Consider this the next time you toast a friend and wish them long life: The wine swishing around your glass may have come from grapevines with very long-lived lineages indeed. Researchers analyzing genetic material from ancient grape seeds turned up evidence of varieties almost unchanged for nearly 2,000 years. Another variety cultivated today is identical to grapevines propagated 900 years ago.
Vitis vinifera, the Eurasian grapevine, is one of the most economically important fruit crops in the world, with wine production its main use. Globally, humans guzzle more than 25 billion liters of the stuff each year. Yet much of the deep history of both V. vinifera and the wine it gives us remains unknown.
According to The Wine Institute, Italy leads the world in wine production with about a 16 percent share — but France is in second place, churning out just under 14 percent of the beverage’s global bottles. Even though wine plays a particular role in national identity for both countries, neither can lay claim to being its birthplace.
Instead, V. vinifera was first cultivated, at least 6,000 years ago, in Southwest Asia. Residue found recently on pottery shards from the Republic of Georgia suggest the vine’s history may stretch back 8,000 years or more.
(Folks in Neolithic China were making a fermented beverage 9,000 or so years ago. Residues in pottery from the site of Jiahu indicate the drink was made from rice, honey, hawthorn and possibly wild grapes. I’m sure it was tasty, but it doesn’t meet the international definition of wine. All current archaeological and genetic evidence points to the South Caucasus as having dibs on the “birthplace of wine” title.)
The Long And Wine-ding Road
V. vinifera and winemaking culture spread quickly from the Caucasus to the Mediterranean, particularly during the Iron Age. Vineyards popped up in France at least 2,600 years ago and expanded considerably under Roman rule a few centuries later. The grapevine’s appeal as a crop was thanks in part to its ability, under the right circumstances, to reproduce asexually.
Farmers typically sow cereals and other crops from seed each season. But with V. vinifera, as with many fruit crops, winegrowers generally use grafting and other techniques to create clones of existing plants. This method of propagation means faster return on investment — no waiting around a few years for seed-sown grapevines to reach maturity — as well as more consistent yields and flavor profiles. (There are also downsides to clonal lineages, including the risk of increased susceptibility to disease.)
You might think that all those clonal lineages would make it easy to trace the history of the grapevine. Nope. Despite vegetative propagation, aka cloning, modern V. vinifera varieties have a crazy amount of diversity both in their genes and morphology, or appearance.
To better understand the family tree (family vine?) of the thousands of varieties available today and in centuries past, researchers collected genetic material from 28 ancient pips, or grape seeds, found at nine archaeological sites in France ranging in age from the 6th century B.C. to the late 12th century, covering the Iron Age through to the medieval period.
(Fun fact: Previous research revealed that ancient DNA (aDNA) preserves well in waterlogged pips, so the seeds used in the new study came from latrines, ditches, pits and other historically soggy spots.)

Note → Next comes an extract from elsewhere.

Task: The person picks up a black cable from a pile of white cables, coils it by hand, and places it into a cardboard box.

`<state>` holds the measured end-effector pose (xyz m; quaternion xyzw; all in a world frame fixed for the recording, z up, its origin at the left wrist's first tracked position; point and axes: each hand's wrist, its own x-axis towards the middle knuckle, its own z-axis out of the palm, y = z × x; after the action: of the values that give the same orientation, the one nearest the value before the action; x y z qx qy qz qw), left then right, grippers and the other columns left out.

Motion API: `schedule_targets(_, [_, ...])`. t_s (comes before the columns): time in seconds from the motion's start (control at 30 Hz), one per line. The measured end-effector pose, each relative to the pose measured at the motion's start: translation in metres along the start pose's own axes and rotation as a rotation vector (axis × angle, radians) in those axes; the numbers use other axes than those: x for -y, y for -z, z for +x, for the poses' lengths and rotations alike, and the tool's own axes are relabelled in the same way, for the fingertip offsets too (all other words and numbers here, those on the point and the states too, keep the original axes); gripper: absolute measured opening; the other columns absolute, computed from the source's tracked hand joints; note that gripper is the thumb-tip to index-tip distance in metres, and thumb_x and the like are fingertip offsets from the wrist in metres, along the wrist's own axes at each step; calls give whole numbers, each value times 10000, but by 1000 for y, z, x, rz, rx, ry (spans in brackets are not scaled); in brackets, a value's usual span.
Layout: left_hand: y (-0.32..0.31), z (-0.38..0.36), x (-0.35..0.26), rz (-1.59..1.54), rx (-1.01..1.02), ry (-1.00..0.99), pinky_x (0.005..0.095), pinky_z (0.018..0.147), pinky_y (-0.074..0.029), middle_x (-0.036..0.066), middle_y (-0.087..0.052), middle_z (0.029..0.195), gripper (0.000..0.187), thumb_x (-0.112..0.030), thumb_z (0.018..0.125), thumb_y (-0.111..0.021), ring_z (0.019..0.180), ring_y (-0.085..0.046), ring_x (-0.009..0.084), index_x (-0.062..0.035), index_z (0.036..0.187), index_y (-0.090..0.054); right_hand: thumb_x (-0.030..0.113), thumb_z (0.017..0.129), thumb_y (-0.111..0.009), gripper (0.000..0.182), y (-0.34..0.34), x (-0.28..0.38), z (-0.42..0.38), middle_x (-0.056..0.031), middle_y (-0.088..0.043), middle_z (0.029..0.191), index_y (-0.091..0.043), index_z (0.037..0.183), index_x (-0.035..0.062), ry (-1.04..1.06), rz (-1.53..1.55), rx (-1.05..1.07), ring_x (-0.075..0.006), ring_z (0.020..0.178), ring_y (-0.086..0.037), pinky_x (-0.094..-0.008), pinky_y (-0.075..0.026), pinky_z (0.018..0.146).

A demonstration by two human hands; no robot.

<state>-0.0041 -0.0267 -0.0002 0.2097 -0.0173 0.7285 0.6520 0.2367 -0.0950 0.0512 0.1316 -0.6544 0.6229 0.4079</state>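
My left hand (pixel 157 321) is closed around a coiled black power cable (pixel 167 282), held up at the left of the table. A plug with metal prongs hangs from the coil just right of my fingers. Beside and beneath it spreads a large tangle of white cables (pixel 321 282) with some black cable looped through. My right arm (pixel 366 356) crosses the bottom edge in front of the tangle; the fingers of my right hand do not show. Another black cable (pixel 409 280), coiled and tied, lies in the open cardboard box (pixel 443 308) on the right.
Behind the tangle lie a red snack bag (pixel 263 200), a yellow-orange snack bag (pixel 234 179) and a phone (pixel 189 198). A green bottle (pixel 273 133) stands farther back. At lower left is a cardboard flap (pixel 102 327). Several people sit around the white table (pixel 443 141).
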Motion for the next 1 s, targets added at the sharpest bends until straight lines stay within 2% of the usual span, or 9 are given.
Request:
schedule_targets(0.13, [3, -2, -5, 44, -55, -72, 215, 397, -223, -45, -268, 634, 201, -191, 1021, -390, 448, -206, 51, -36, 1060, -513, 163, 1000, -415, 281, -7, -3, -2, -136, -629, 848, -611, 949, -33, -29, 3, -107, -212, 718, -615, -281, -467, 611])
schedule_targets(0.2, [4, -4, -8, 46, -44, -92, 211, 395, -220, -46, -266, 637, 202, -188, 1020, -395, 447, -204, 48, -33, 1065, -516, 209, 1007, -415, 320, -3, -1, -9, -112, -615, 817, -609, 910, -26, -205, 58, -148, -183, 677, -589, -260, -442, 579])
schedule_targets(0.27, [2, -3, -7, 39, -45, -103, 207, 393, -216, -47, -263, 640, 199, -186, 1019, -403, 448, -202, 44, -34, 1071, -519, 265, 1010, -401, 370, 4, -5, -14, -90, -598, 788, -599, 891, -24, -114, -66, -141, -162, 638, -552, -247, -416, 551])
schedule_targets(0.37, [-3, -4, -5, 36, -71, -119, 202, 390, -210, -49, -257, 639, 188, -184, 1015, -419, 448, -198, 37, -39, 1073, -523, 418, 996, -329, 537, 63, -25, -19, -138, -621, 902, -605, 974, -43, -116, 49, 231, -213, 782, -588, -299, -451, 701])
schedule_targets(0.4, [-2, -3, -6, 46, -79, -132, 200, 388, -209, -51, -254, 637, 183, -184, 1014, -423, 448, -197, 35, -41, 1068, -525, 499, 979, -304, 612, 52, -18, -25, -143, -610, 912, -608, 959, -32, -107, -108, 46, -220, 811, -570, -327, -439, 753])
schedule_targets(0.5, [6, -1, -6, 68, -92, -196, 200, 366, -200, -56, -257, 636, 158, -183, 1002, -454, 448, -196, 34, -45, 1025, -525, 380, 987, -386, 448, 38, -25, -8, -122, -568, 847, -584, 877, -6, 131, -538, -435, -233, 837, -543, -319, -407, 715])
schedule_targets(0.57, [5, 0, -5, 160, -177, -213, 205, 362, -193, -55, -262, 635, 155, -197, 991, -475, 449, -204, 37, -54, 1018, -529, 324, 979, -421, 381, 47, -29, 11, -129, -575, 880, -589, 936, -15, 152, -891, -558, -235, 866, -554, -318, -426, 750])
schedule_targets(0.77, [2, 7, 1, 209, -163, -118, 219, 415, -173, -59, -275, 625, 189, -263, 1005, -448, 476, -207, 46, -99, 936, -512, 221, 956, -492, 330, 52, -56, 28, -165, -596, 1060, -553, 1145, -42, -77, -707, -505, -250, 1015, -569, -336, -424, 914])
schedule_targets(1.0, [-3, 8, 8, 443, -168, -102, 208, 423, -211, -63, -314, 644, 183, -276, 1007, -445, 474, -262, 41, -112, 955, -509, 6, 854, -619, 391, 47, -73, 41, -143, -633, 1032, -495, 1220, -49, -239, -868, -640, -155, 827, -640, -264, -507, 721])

The team then compared the aDNA with a database of modern V. vinifera and wild grape genomes. Thanks to recent advances in aDNA analysis, the researchers identified unique genetic variations that allowed them to trace distinct lineages, connecting ancient and modern grapevines like never before. In fact, it’s the first-ever study of nuclear aDNA from a vegetatively propagated fruit crop.
Pip, Pip, Hooray!
Perhaps the most striking result: The modern Savagnin Blanc varietal, cultivated mostly in northeastern France, is an identical match to a 900-year-old variety found at a site near Orléans, in north-central France. That means today’s Savagnin Blanc can be traced back to a single grapevine that was growing during the reign of Philip the Second, and possibly even earlier.
(By the way, Savagnin Blanc is a different variety than the better-known Sauvignon Blanc.)
Meanwhile, the researchers found that four genetically identical ancient pips, found at two different Roman era sites about 400 miles apart, had a “parent-offspring” relationship with the modern Mondeuse Blanche variety. This means that the grapevine has had just one reproductive cycle in the past 1,800 years.
Sadly, today’s Mondeuse Blanche is nearly extinct, grown on just a handful of acres in eastern France. It is closely related to the much more common Syrah variety.
Other ancient pips analyzed in the study had parent-offspring relationships with modern grapevines, particularly those grown in Switzerland.
All of the archeological specimens appeared to be from domesticated rather than wild grapes. They were all related to wine grape varieties rather than table grapes.
The team also uncovered signs that viniculture was a dynamic and changeable industry in France long before the modern era. Specimens from Early Roman sites in the study were most closely related to Eastern European and Iberian varieties. Those from Later Roman and Medieval sites, however, were genetically closest to Western European varieties.
The shift suggests that varieties may have fallen in and out of favor over time. It also hints that ancient vintners may have cultivated a wider range of varieties, over a wider geographical area, than France’s modern wine industry.
The research appears today in Nature Plants.